#### [PROBLEM STATEMENT]
Return the run of lines below that opens with the line containing "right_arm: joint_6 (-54" and closes with the line containing "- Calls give", keeping each one exact.

#### [RECORDS PROVIDED]
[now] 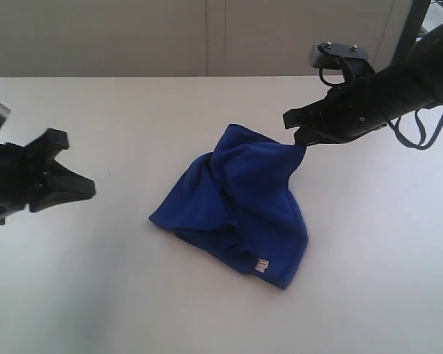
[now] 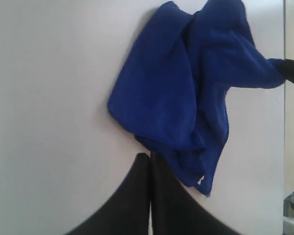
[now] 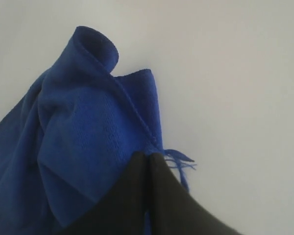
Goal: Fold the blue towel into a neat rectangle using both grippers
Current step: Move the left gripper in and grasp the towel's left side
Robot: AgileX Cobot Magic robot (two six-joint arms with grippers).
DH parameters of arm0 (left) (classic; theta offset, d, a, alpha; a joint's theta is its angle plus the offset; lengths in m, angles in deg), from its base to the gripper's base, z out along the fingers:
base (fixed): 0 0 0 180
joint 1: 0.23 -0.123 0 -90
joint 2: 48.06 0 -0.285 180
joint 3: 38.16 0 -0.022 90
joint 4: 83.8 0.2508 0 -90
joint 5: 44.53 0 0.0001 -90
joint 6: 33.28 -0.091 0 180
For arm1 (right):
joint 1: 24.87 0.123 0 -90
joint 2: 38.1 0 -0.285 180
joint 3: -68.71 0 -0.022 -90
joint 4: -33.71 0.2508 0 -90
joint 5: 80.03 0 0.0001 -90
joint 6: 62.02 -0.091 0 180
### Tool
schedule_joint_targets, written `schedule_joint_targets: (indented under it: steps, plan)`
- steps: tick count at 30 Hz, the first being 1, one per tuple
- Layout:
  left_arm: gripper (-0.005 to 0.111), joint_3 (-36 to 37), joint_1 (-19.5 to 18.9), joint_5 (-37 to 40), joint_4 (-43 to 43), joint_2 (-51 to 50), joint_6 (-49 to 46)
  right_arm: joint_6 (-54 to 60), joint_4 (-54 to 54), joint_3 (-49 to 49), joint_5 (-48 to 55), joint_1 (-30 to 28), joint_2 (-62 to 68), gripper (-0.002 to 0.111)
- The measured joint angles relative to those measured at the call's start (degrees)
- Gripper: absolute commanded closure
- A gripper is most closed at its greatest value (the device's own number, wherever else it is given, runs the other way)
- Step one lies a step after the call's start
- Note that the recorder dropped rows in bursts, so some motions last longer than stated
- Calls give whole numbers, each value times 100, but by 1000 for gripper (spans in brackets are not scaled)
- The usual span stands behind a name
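The blue towel lies crumpled in the middle of the white table, its small white tag at the near edge. My right gripper is shut on the towel's far right corner and holds it lifted, so the cloth rises in a peak toward it. In the right wrist view the towel bunches against the closed fingers, with loose threads beside them. My left gripper hovers well to the left of the towel, shut and empty. In the left wrist view its closed fingers point at the towel.
The white table spreads all around the towel. A pale wall runs behind the far edge. The right arm's black cables loop beside its wrist.
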Motion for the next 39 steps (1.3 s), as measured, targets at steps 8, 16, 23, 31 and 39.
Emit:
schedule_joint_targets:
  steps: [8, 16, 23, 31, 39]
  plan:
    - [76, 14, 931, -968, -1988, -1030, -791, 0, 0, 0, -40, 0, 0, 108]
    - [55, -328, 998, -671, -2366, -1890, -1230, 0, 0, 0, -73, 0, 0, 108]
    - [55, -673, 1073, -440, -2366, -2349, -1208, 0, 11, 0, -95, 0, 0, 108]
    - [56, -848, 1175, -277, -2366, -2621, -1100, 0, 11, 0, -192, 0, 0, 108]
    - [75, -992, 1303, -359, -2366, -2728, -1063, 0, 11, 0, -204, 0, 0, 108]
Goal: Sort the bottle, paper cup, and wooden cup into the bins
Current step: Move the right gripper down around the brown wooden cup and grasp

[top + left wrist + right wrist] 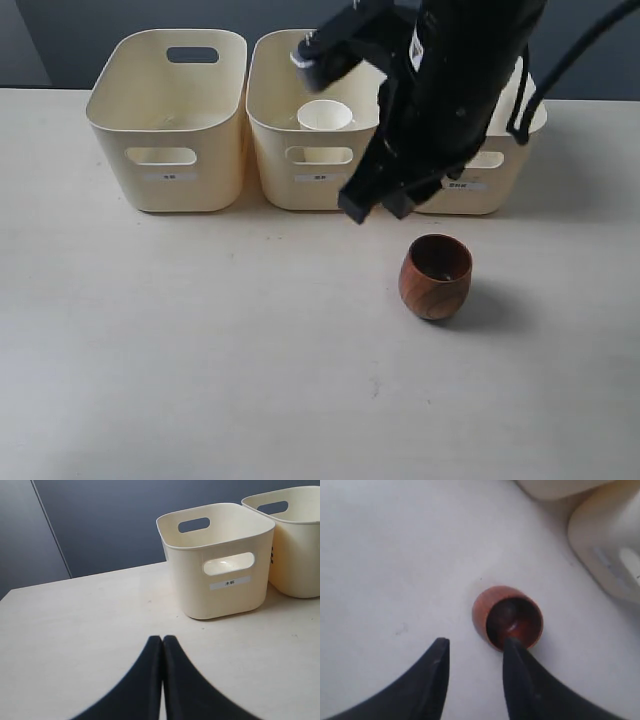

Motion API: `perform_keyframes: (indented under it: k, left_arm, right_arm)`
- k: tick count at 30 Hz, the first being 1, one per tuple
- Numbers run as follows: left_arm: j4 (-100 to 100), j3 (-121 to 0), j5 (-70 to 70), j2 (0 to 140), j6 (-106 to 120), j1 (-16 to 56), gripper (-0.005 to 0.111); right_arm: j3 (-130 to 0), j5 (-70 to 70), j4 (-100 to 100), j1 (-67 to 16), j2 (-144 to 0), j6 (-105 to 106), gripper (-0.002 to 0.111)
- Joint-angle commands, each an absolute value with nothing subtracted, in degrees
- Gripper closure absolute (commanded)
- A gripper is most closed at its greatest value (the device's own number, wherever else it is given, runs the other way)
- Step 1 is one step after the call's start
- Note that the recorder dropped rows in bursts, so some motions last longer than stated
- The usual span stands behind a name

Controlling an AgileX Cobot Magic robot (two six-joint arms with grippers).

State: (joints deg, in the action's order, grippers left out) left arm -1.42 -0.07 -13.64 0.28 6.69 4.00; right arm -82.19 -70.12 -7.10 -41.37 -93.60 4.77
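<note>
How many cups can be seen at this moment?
2. The paper cup sits inside the middle bin; the wooden cup stands upright on the table, in front of the right bin. The arm covers much of that bin, so another could be hidden.

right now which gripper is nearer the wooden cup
Right. The right gripper hangs close above the wooden cup, jaws open, not touching. The left gripper, jaws shut, faces a bin with the cup outside its view.
</note>
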Motion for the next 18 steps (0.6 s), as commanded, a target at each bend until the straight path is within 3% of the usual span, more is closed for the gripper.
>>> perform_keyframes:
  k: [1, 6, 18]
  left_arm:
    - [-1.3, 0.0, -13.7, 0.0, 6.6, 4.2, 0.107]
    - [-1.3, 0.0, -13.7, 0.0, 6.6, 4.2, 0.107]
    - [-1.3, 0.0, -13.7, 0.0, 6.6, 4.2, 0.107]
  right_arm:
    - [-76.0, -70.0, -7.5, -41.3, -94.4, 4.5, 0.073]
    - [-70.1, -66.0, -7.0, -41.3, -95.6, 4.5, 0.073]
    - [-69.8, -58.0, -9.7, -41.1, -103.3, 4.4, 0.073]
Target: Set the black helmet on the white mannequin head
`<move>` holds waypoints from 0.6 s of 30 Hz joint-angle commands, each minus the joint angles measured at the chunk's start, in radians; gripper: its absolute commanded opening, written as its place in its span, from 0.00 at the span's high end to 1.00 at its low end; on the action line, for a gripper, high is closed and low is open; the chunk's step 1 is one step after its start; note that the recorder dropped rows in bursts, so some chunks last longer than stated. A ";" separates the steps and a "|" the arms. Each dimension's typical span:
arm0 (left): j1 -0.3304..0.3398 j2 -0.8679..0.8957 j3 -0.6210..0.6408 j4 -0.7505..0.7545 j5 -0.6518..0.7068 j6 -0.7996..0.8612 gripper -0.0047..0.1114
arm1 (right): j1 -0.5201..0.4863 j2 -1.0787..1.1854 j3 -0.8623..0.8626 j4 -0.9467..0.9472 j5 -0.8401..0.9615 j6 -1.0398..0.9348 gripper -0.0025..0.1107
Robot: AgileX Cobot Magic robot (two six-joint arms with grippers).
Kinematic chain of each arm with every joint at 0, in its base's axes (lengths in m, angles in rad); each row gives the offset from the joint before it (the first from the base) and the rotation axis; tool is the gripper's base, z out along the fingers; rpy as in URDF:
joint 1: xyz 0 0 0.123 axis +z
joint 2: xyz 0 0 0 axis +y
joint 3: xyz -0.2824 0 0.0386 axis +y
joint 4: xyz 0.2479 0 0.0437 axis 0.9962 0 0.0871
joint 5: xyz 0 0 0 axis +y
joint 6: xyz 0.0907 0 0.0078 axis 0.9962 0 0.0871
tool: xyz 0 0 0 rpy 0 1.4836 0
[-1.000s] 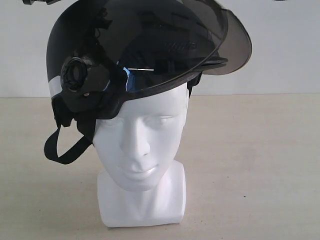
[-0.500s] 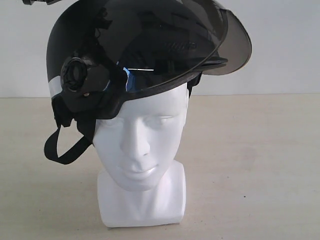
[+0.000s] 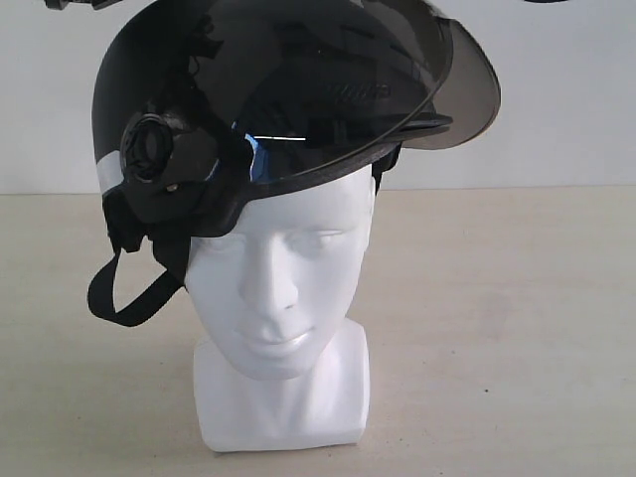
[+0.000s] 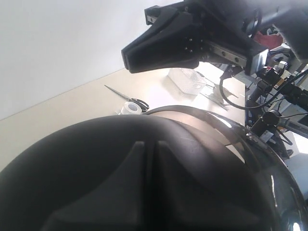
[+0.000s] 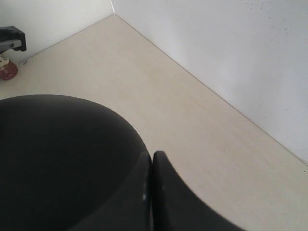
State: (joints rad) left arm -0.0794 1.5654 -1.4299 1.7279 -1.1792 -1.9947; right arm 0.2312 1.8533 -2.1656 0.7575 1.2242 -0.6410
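Black fingers of my left gripper (image 4: 154, 144) are pressed together, nothing between them, close over the crown of the helmet (image 3: 248, 79). Helmet sits on the white head (image 3: 283, 268), rim at the brow, visor (image 3: 467, 89) up, strap (image 3: 119, 298) hanging loose; nothing has shifted in the last second, so I judge it placed. Right gripper (image 5: 153, 156) likewise closed and empty, beside the shell.

The round black helmet (image 3: 111, 94) looks like smooth hard plastic; its smoky curved visor (image 3: 328, 89) is glossy and see-through; the black chin strap (image 3: 127, 318) is woven cloth; the white mannequin head (image 3: 278, 268) is glossy moulded plastic; the pale tabletop (image 3: 497, 328) is matt.
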 commanded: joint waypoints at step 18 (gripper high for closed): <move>-0.002 -0.006 0.000 0.017 -0.042 -0.001 0.92 | 0.108 -0.081 0.003 -0.095 -0.003 0.040 0.98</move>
State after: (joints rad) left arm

#### [RESULT OF THE TASK]
  right_arm: joint_6 (-54 to 60), joint_4 (-54 to 54), joint_3 (-49 to 49), joint_5 (-48 to 55), joint_1 (-30 to 28), joint_2 (-62 to 68), gripper (-0.002 to 0.111)
- The measured joint angles relative to those measured at the call's start (degrees)
- Gripper: absolute commanded closure
- A gripper is most closed at its greatest value (the device's own number, wherever else it is given, runs the other way)
- Step one lies a step after the call's start
- Note that the recorder dropped rows in bursts, so some motions last longer than stated
- Calls give whole numbers, each value times 100, but by 1000 for gripper (spans in brackets are not scaled)

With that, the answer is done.